The Last of Us Review –– Simple Story, Exquisite Vibes

“The Last of Us” is a new HBO show adapted from the 2013 video game of the same name developed by Naughty Dog. Here is a one-sentence elevator pitch: we follow Joel (a grizzled dad survivor type) and Ellie (a scrappy tomgirl type) on their cross-country journey through the United States — twenty years after a devastating pandemic of mutated Cordyceps fungus turned most of humanity into mushroom-zombies — as they learn and relearn the pleasure of company in a world utterly inhospitable to joy and kindness. 

The danger-roadtrip-baby-child-big-friend formula is one that we have seen time and time again. But HBO’s “The Last of Us” works precisely because elements of the story are so easily recognizable that showrunners can spend time exploring themes that normally would have no place in an apocalypse. For instance, that the zombies of “The Last of Us” are fungal rather than viral seems like a minute detail, but it sets the tone for the franchise’s obsession with nature’s capriciousness, beauty, and brutality. Case in point: the infected in “The Last of Us” are not just pale, skinny corpses; they are fungal hosts teeming with life. 

In the second episode, we encounter “clickers” — those infected that are so overgrown with Cordyceps that they can no longer see and rely on echolocation (a clicking noise) to navigate. Clickers are terrifying and will eat your face like a regular zombie, but great pains were taken (by the HBO costuming department) to make their fungal features colorful, flamboyant, and heterogeneous. 

Shows like The Walking Dead also feature naturalistic themes, but in “The Last of Us,” nature is a co-star, not a supporting actor. The show indulges in long shots of green, ruined metropolises, framed by warm light and soulful acoustic guitar and dares us to imagine that the end of large-scale human civilization could be just as beautiful as tragic. The third episode (mild spoilers) departs from the main storyline almost entirely to deliver a poignant vignette about committed, middle-aged love starring Murray Bartlett and none other than … wait for it … Nick Offerman? 

“The Last of Us,” so far, isn’t afraid to get weird with its pacing if it wants to show you something beautiful. But it does the conventional buddy cop road trip story with similar deftness, mostly due to Pedro Pascal and Bella Ramsey’s stellar performances, which breathe so much life into their respective characters. Pedro “the thing I would bring into a zombie apocalypse is my journal” Pascal as Joel radiates danger and competence, and yet his eyes betray pain and vulnerability, while Bella Ramsey, as Ellie, brings levity and lip, with a dash of learned sadism. Pascal and Ramsey bring out Joel and Ellie’s peculiar relationship — a tender and unbreakable bond forged over scavenging, starvation, shooting zombies/humans, and other kinds of post-apocalyptic activities. 
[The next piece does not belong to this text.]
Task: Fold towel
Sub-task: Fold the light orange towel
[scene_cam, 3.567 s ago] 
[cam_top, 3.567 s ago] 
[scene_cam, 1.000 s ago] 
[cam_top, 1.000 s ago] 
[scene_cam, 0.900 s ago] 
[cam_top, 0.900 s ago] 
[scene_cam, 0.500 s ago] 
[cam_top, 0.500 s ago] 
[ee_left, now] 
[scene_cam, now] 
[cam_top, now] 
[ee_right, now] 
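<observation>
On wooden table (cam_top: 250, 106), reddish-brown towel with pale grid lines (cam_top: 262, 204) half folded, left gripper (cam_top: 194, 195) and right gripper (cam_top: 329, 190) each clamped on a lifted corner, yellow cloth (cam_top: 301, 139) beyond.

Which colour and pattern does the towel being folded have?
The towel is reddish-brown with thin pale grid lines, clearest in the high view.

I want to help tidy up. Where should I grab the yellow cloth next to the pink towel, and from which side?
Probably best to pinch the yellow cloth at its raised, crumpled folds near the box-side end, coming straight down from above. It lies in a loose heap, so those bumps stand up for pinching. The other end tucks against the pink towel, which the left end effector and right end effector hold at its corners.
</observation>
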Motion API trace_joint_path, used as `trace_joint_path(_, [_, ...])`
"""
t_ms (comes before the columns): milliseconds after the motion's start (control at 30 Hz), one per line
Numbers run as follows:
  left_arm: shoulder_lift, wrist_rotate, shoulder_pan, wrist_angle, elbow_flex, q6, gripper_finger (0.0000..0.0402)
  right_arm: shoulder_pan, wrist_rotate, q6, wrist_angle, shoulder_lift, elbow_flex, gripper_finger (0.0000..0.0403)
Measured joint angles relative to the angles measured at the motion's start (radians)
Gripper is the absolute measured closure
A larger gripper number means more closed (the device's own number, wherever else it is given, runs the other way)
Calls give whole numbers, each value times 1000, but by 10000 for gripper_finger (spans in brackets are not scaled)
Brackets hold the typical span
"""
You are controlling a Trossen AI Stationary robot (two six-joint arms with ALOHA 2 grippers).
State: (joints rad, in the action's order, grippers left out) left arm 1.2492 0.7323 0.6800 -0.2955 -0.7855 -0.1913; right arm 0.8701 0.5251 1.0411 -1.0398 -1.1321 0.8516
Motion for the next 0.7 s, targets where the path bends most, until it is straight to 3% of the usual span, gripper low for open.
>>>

So how does the show stack up to the game? Speaking as someone who rushed out to buy a PS4 off Facebook Marketplace in order to play “The Last of Us: Remastered” right after watching the pilot, I unfortunately have to give the cliché answer that the two are … different. “The Last of Us” is the most critically acclaimed game of all time, winning more than 200 game of the year awards in 2013 for its PS3 release. It was groundbreaking for its — as game director Niel Druckmann put it — “simple story [and] complex characters.”  

The game also has its fair share of explosions and gory violence, but a bulk of it is dedicated to traversal, puzzle-solving, and sight-seeing. Each of the non-violent segments was an opportunity to reveal more of Joel and more of Ellie, and built their relationship until their found kinship became not only plausible but necessary. The violence in “The Last of Us” (game) is made meaningful by virtue of the nonviolent sections. Eventually, as the player, we are not just throwing molotovs at clickers for the heck of it — we are doing it to keep Ellie safe. We aren’t just head shotting looters to flex — we’re doing it because that’s what Joel would do. The game is one of those rare ones that makes the players feel like they themselves are actively giving a performance instead of merely being entertained, as we are challenged to do and feel what Ellie and Joel do and feel. 

The features that made the “The Last of Us” game groundbreaking are not necessarily applicable to television. We, as HBO viewers, expect characters to be likable and their relationships to be believable. Furthermore, a TV show, even a very good TV show, cannot invite the player to physically do nearly as much as a video game can. But HBO’s “The Last of Us,” freed from its dual responsibility to first engage a player with regularly spaced action set pieces and second make its traversal and combat predictable, fair, and learnable, allows for the fullest exploration of the range of life in its unique vision of the post-apocalypse. I am looking forward to the rest of this season — more of Joel and Ellie’s back and forths, more scenic mushroom zombies, and more cozy middle-aged gay romances.